= Hacking back =

Hacking method

Hacking back is a technique to counter cybercrime by hacking the computing devices of the attacker.

The effectiveness and ethics of hacking back are disputed.

It is also very disputed if it is legal or not, however both participating parties can still be prosecuted for their crimes.

There was a bill proposed in 2017 to make this possible, ended consideration in 2019. In 2022 it reappeared.

== Official Title as Introduced: Active Cyber Defense Certainty Act ==
To amend title 18, United States Code, to provide a defense to prosecution for fraud and related activity in connection with computers for persons defending against unauthorized intrusions into their computers, and for other purposes. Namely, Section 4: Exclusion from prosecution for certain computer crimes for those taking active cyber defense measures.

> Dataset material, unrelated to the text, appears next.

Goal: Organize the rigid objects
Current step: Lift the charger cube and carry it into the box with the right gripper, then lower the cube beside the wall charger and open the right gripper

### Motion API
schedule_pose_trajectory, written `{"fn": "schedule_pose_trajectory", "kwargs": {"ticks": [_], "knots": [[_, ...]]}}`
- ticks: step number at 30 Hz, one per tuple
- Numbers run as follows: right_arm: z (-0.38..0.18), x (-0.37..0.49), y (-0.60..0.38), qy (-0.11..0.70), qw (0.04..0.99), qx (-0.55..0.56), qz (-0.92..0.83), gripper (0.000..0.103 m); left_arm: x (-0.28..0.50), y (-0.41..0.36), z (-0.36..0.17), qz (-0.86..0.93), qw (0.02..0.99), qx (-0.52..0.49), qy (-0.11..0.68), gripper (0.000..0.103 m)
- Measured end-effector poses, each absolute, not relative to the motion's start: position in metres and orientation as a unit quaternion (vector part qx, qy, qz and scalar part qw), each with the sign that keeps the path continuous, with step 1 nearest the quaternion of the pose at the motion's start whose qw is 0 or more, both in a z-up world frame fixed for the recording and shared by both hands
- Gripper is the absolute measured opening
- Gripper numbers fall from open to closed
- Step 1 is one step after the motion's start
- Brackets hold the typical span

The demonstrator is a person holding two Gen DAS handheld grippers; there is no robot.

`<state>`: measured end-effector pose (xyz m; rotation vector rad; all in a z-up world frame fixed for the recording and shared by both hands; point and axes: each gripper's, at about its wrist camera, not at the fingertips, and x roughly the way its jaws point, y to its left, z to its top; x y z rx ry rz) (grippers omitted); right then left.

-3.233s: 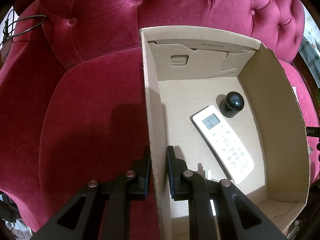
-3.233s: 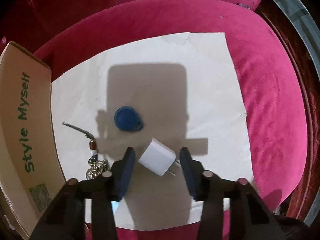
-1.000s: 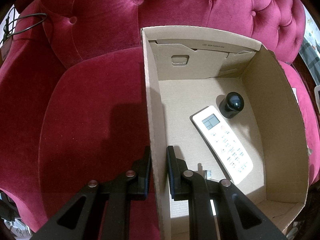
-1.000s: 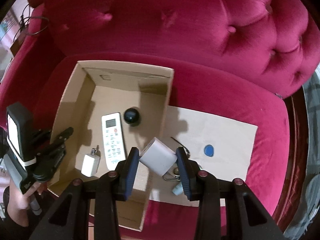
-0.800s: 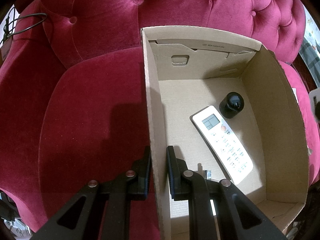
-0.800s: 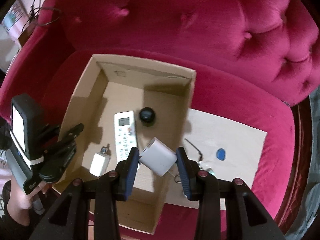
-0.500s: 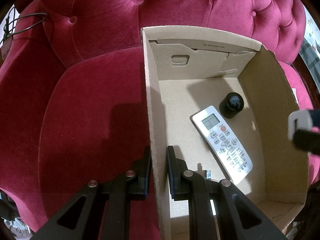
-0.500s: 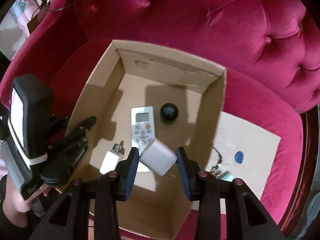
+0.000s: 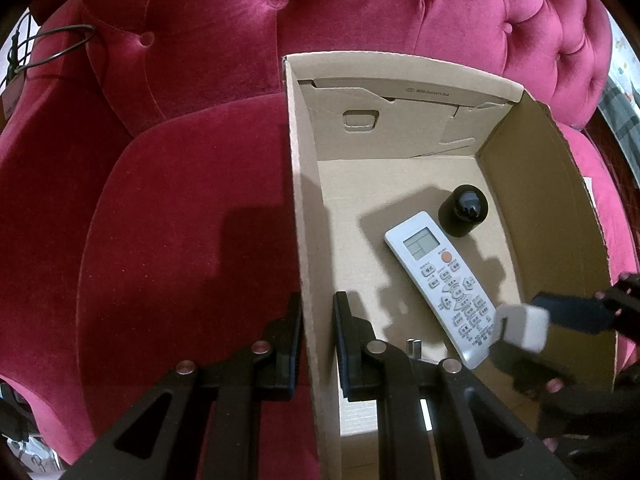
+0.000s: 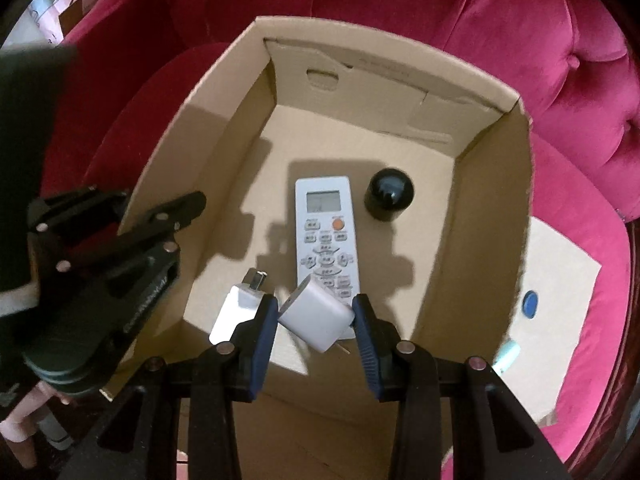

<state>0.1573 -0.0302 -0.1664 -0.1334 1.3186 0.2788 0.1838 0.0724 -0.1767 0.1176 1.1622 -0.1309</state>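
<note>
**Desk:** What did the right gripper (image 10: 314, 322) carry?

**Photographer:** A white plug (image 10: 316, 316), clamped tilted between its blue pads, prongs pointing near and right. It hung over the near end of the box (image 10: 488, 216), above the remote's (image 10: 326, 236) lower buttons.

**Desk:** And the left gripper (image 9: 316, 334)?

**Photographer:** Its fingers were pinched together on the box's left wall (image 9: 300, 208), one finger inside, one outside, on the red sofa (image 9: 180, 220) side.

**Desk:** What already lay in the box?

**Photographer:** The remote, screen toward the far wall; a black cap (image 10: 390, 194) just right of its far end; a second white charger (image 10: 236, 310) on the floor at the near left, beside the right gripper's left finger. The remote sat directly beneath the held plug, and the charger crowded the space to the left.

**Desk:** Anything outside?

**Photographer:** A flat card sheet (image 10: 560, 264) on the cushion right of the box, with a blue tag (image 10: 530, 304) on it. A hand (image 10: 16, 428) showed at the lower left edge.
</note>
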Motion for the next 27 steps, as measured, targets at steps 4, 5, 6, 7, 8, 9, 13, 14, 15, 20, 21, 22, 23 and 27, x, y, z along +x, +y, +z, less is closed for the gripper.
{"fn": "schedule_pose_trajectory", "kwargs": {"ticks": [4,5,6,7,8,9,13,14,15,20,21,22,23,27], "knots": [[-0.178,0.154,-0.027,0.613,0.777,-0.055,0.129,0.041,0.184,0.072,-0.177,-0.062,0.832,0.055,0.548,0.016],[-0.18,0.153,-0.026,0.613,0.777,-0.058,0.129,0.041,0.184,0.071,-0.176,-0.062,0.832,0.056,0.548,0.016],[-0.182,0.151,-0.024,0.613,0.777,-0.061,0.129,0.041,0.184,0.072,-0.177,-0.062,0.832,0.055,0.548,0.016],[-0.185,0.149,-0.023,0.613,0.776,-0.061,0.131,0.041,0.184,0.071,-0.177,-0.062,0.832,0.055,0.548,0.016],[-0.186,0.148,-0.023,0.614,0.776,-0.061,0.131,0.041,0.184,0.071,-0.177,-0.062,0.832,0.055,0.548,0.016],[-0.188,0.147,-0.022,0.614,0.776,-0.059,0.129,0.041,0.184,0.071,-0.177,-0.062,0.832,0.056,0.548,0.016],[-0.194,0.146,-0.024,0.619,0.774,-0.043,0.129,0.041,0.184,0.071,-0.177,-0.062,0.832,0.056,0.548,0.016],[-0.195,0.146,-0.024,0.62,0.773,-0.045,0.129,0.041,0.184,0.071,-0.177,-0.063,0.832,0.056,0.548,0.016],[-0.196,0.146,-0.024,0.621,0.772,-0.046,0.128,0.041,0.185,0.071,-0.177,-0.063,0.832,0.055,0.549,0.016],[-0.192,0.147,-0.028,0.615,0.778,-0.037,0.124,0.047,0.186,0.071,-0.177,-0.063,0.832,0.056,0.549,0.016],[-0.19,0.148,-0.029,0.613,0.779,-0.035,0.123,0.05,0.186,0.072,-0.176,-0.063,0.832,0.055,0.549,0.016],[-0.189,0.149,-0.029,0.612,0.78,-0.035,0.123,0.051,0.186,0.072,-0.176,-0.063,0.832,0.054,0.549,0.016],[-0.186,0.149,-0.029,0.61,0.782,-0.037,0.122,0.052,0.186,0.072,-0.176,-0.063,0.832,0.054,0.549,0.016],[-0.182,0.147,-0.029,0.608,0.784,-0.041,0.12,0.054,0.186,0.073,-0.176,-0.063,0.832,0.055,0.549,0.016]]}}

The term ‘active cyber defense measure’— means any measure— undertaken by, or at the direction of, a defender; and consisting of accessing without authorization the computer of the attacker to the defender’s own network to gather information in order to— establish attribution of criminal activity to share with law enforcement and other United States Government agencies responsible for cybersecurity; disrupt continued unauthorized activity against the defender’s own network; or monitor the behavior of an attacker to assist in developing future intrusion prevention or cyber defense techniques.

The term ‘defender’ means a person or an entity that is a victim of a persistent unauthorized intrusion of the individual entity’s computer.

GENERALLY.— A defender who uses an active cyber defense measure under the preceding section must notify the FBI National Cyber Investigative Joint Task Force and receive a response from the FBI acknowledging receipt of the notification prior to using the measure.

REQUIRED INFORMATION.— Notification must include the type of cyber breach that the person or entity was a victim of, the intended target of the active cyber defense measure, the steps the defender plans to take to preserve evidence of the attacker’s criminal cyber intrusion, as well as the steps they plan to prevent damage to intermediary computers not under the ownership of the attacker and other information requested by the FBI to assist with oversight.